June 10, 2008 / 11:49 AM / 12 years ago

OPEC chief appeals for calm over oil

LONDON (Reuters) - OPEC’s Secretary General on Tuesday appealed for calm, saying the record-high crude oil price was unbearable and did not reflect any shortage of supply in the market.

OPEC Secretary General Abdullah al-Badri answers questions during the Reuters Global Energy Summit in Canary Wharf in London June 10, 2008. REUTERS/Andrew Winning

Abdullah al-Badri also called for measures to curb market speculation, a factor OPEC says is sending prices to unjustified levels. Oil hit a record $139.12 a barrel on Friday and was trading near $136 on Tuesday.

“I ask through you, through Reuters, really we need some calm. We are panicking too much,” Badri told the Reuters Global Energy Summit.

“The situation is unbearable as far as we are concerned. I want to say, there is no shortage now and in the future.”

The comments are the latest to underscore the view of the Organization of the Petroleum Exporting Countries that it is pumping more than enough oil and high prices reflect factors beyond its control.

“We are not happy with the current level of price for one reason. It has nothing to do with the fundamentals,” he said.

“Speculators are playing a big role in high oil prices. Also there are other considerations, the value of the dollar and the geopolitical situation.”

Saudi Arabia, the world’s top exporter and OPEC’s most influential member, said on Monday it would soon call for a meeting to discuss what it called unjustified rises in prices.

Badri supported holding such a meeting, which he said might happen before the next scheduled OPEC gathering on September 9.

NO DEMAND FOR MORE

OPEC, source of two in every five barrels of oil, is pumping 32.2 million barrels per day (bpd), more than estimates of demand for its oil in 2008, Badri said.

The International Energy Agency, adviser to 27 industrialized countries, on Tuesday raised its forecast for the need for OPEC oil this year by 300,000 bpd to 31.6 million bpd — still below OPEC’s output.
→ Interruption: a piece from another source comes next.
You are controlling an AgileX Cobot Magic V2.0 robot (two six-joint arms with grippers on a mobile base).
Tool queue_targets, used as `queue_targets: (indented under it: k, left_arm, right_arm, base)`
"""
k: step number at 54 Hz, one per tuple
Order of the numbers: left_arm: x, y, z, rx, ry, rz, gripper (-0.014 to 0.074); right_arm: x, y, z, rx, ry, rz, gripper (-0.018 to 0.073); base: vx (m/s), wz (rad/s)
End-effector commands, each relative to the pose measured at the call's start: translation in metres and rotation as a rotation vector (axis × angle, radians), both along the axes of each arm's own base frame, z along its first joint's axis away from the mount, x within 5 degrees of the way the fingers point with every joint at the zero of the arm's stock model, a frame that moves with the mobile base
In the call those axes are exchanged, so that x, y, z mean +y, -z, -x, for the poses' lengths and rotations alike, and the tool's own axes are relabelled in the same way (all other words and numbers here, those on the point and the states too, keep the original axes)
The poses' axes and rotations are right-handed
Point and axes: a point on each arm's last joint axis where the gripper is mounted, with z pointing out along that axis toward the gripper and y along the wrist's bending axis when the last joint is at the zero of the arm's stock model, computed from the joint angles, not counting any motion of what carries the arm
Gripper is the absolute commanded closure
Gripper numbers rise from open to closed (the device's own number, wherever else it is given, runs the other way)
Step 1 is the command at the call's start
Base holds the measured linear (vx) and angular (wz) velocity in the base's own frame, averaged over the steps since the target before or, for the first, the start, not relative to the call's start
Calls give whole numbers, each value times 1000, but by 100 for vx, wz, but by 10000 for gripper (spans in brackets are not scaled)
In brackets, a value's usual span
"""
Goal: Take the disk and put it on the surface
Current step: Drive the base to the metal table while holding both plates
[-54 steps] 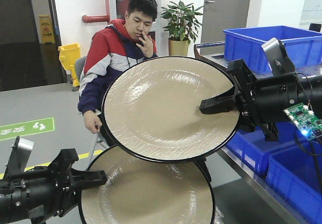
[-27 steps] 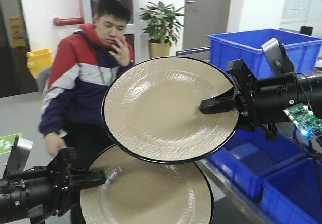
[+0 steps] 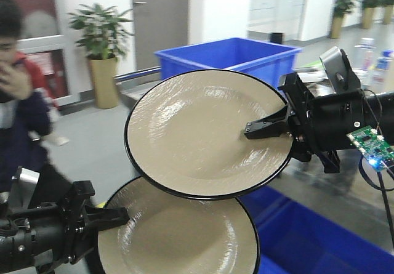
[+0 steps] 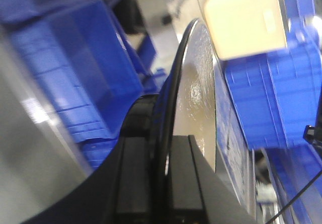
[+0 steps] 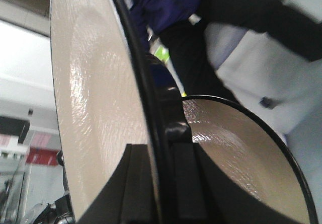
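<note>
Two beige disks with black rims are held up in the air, tilted and overlapping. The upper disk (image 3: 197, 132) is pinched at its right rim by my right gripper (image 3: 252, 129), shut on it. My left gripper (image 3: 120, 215) is shut on the left rim of the lower disk (image 3: 178, 237). The left wrist view shows that disk (image 4: 193, 83) edge-on between the left gripper (image 4: 161, 143) fingers. In the right wrist view the right gripper (image 5: 161, 153) clamps the upper disk (image 5: 90, 83), with the lower disk (image 5: 236, 153) behind. The surface is out of view.
A large blue bin (image 3: 228, 55) stands behind the disks, and another blue bin (image 3: 320, 243) lies low at the right. A seated person (image 3: 18, 101) is at the left edge, beside a potted plant (image 3: 101, 46). More blue bins (image 4: 75, 68) fill the left wrist view.
The whole background has swept to the left: the person went from centre to the left edge and the blue bin came to the middle. Both disks and grippers keep their places in view.
</note>
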Motion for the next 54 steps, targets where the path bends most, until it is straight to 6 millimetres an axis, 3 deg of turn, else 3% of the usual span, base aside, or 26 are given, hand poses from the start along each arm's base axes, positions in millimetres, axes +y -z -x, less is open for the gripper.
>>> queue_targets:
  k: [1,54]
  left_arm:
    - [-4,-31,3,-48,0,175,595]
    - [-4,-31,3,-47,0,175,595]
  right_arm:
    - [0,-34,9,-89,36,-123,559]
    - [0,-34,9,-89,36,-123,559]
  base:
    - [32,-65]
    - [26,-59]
In support of his point that prices are being driven by factors other than supply, Badri said world consumption of 87 million bpd is smaller than the value of trading in oil-related financial instruments.

Badri said the “paper market” equaled about 1.36 billion bpd and he was critical of investment banks, some of whose forecasts for rising prices have been partly credited for sending oil to new peaks.
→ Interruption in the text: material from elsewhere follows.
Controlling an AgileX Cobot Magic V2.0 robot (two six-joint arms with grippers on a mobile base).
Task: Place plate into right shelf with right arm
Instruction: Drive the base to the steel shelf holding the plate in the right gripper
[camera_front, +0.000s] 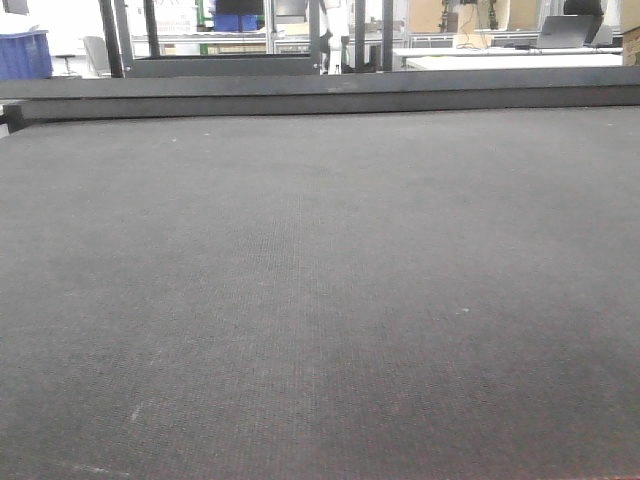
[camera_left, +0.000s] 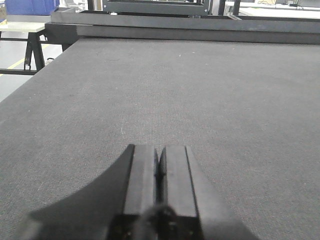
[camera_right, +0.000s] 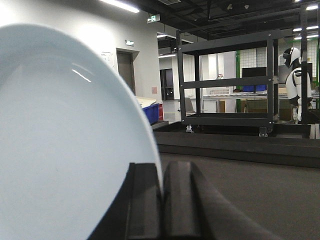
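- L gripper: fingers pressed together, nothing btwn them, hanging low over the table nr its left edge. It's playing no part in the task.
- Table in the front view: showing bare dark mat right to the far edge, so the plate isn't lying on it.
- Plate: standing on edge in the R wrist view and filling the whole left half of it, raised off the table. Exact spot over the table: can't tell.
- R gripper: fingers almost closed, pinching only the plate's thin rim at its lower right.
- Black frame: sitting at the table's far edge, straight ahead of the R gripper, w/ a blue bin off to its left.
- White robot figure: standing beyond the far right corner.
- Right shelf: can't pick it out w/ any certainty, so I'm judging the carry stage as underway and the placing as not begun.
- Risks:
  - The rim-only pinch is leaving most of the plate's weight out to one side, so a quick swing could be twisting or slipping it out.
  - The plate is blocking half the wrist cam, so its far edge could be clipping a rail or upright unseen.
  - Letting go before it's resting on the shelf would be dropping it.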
“Their practice at this time is not in favor of producers and consumers,” he said. “We really cannot be guided by one or two speculators.”
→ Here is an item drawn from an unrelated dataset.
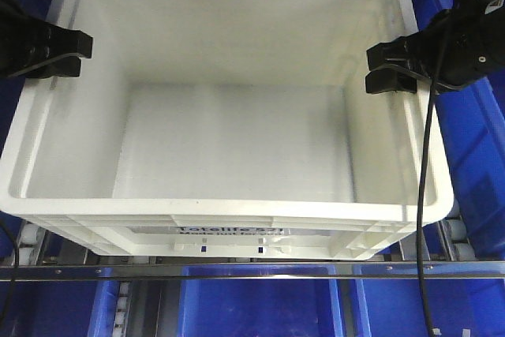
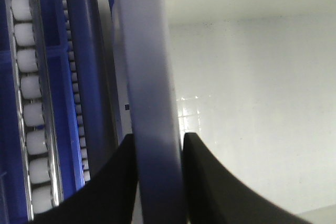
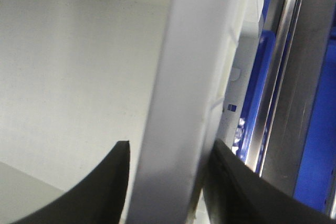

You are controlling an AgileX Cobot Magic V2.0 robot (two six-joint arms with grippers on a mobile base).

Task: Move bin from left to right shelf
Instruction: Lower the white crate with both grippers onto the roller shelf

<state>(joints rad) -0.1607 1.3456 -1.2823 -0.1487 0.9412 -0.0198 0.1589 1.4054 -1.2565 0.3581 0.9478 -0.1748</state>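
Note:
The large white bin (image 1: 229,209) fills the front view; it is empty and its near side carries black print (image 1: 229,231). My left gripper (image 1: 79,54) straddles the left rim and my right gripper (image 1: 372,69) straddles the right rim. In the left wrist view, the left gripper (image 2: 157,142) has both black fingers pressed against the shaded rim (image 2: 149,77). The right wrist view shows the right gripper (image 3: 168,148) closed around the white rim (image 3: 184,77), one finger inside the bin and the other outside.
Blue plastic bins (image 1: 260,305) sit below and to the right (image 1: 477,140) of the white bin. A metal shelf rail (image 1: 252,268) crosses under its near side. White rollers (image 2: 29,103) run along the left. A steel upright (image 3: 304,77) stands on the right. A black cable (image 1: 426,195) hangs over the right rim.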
OPEC, which currently has 13 member-countries, was willing to raise production if needed, although there was no demand for extra barrels.

“Nobody is asking for oil at this time. We are checking with our member countries. There is no queue for oil,” he said.

The IEA on Tuesday cut its forecast for world oil demand growth in 2008 by 230,000 bpd to 800,000 bpd, citing the impact on consumption of fuel subsidy cuts in Asia.

OPEC Secretary General Abdullah al-Badri answers questions during the Reuters Global Energy Summit in Canary Wharf in London June 10, 2008. REUTERS/Andrew Winning

Demand remains robust despite rising prices and Badri said OPEC would not make as large a reduction in demand when it publishes its latest forecasts.

“Maybe we would reduce by 40,000-50,000 barrels per day in the next report, but not more,” he said, referring to OPEC’s Monthly Oil Market Report for June scheduled to be published on Friday.

“With the high price, there will be a slowdown in demand. There’s no doubt about it, but I don’t think it’s as much as the IEA forecast.”